» **Required action**:
The reply must return each line of the data exactly.

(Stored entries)
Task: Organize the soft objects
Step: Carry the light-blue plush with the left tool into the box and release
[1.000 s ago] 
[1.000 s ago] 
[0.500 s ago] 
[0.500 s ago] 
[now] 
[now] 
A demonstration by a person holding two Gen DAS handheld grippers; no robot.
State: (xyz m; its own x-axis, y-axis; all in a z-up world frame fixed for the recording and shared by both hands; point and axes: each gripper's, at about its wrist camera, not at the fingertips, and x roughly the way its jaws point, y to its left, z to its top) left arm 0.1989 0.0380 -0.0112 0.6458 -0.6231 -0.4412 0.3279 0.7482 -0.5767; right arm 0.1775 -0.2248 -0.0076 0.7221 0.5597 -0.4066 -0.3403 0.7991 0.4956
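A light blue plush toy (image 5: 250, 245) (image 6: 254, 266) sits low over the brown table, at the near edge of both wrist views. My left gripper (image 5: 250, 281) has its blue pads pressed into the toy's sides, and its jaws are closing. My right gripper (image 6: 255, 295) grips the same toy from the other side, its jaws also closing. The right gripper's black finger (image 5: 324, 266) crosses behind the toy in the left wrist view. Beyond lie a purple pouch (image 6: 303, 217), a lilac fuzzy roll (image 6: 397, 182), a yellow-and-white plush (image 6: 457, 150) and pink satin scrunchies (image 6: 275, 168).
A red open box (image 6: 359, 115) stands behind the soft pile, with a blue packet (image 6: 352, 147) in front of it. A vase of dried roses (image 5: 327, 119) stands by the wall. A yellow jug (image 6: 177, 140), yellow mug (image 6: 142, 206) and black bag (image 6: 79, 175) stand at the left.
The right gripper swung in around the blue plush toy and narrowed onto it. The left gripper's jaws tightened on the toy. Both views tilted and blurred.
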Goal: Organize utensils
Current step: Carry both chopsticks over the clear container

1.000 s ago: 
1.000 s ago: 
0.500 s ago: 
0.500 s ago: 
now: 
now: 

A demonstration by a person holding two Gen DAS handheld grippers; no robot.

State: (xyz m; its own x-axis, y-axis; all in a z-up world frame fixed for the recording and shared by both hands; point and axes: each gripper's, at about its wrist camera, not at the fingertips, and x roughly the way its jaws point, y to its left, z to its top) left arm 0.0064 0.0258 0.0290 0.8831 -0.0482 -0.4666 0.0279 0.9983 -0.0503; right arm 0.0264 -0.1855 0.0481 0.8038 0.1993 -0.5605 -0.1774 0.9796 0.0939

» **Result for this task**:
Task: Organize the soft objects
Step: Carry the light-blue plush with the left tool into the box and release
[1.000 s ago] 
[1.000 s ago] 
[0.500 s ago] 
[0.500 s ago] 
[now] 
[now] 
A demonstration by a person holding two Gen DAS handheld grippers; no robot.
State: (xyz m; its own x-axis, y-axis; all in a z-up world frame fixed for the recording and shared by both hands; point and axes: each gripper's, at about its wrist camera, not at the fingertips, and x roughly the way its jaws point, y to its left, z to its top) left arm 0.1989 0.0380 -0.0112 0.6458 -0.6231 -0.4412 0.3279 0.7482 -0.5767; right arm 0.1775 -0.2248 -0.0076 0.7221 0.5597 -0.4066 -0.3403 0.7991 0.4956
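A light blue plush toy (image 5: 250, 245) (image 6: 254, 266) sits low over the brown table, at the near edge of both wrist views. My left gripper (image 5: 250, 281) has its blue pads pressed into the toy's sides, and its jaws are closing. My right gripper (image 6: 255, 295) grips the same toy from the other side, its jaws also closing. The right gripper's black finger (image 5: 324, 266) crosses behind the toy in the left wrist view. Beyond lie a purple pouch (image 6: 303, 217), a lilac fuzzy roll (image 6: 397, 182), a yellow-and-white plush (image 6: 457, 150) and pink satin scrunchies (image 6: 275, 168).
A red open box (image 6: 359, 115) stands behind the soft pile, with a blue packet (image 6: 352, 147) in front of it. A vase of dried roses (image 5: 327, 119) stands by the wall. A yellow jug (image 6: 177, 140), yellow mug (image 6: 142, 206) and black bag (image 6: 79, 175) stand at the left.
The right gripper swung in around the blue plush toy and narrowed onto it. The left gripper's jaws tightened on the toy. Both views tilted and blurred.
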Goal: Organize utensils
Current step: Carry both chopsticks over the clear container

1.000 s ago: 
1.000 s ago: 
0.500 s ago: 
0.500 s ago: 
now: 
now: 

A demonstration by a person holding two Gen DAS handheld grippers; no robot.

State: (xyz m; its own x-axis, y-axis; all in a z-up world frame fixed for the recording and shared by both hands; point and axes: each gripper's, at about its wrist camera, not at the fingertips, and x roughly the way its jaws point, y to its left, z to its top) left arm 0.0064 0.0258 0.0290 0.8831 -0.0482 -0.4666 0.0279 0.9983 -0.0503; right arm 0.0264 -0.1855 0.0481 0.8038 0.1993 -0.5605 -0.1774 0.9796 0.0939

The exercise is done.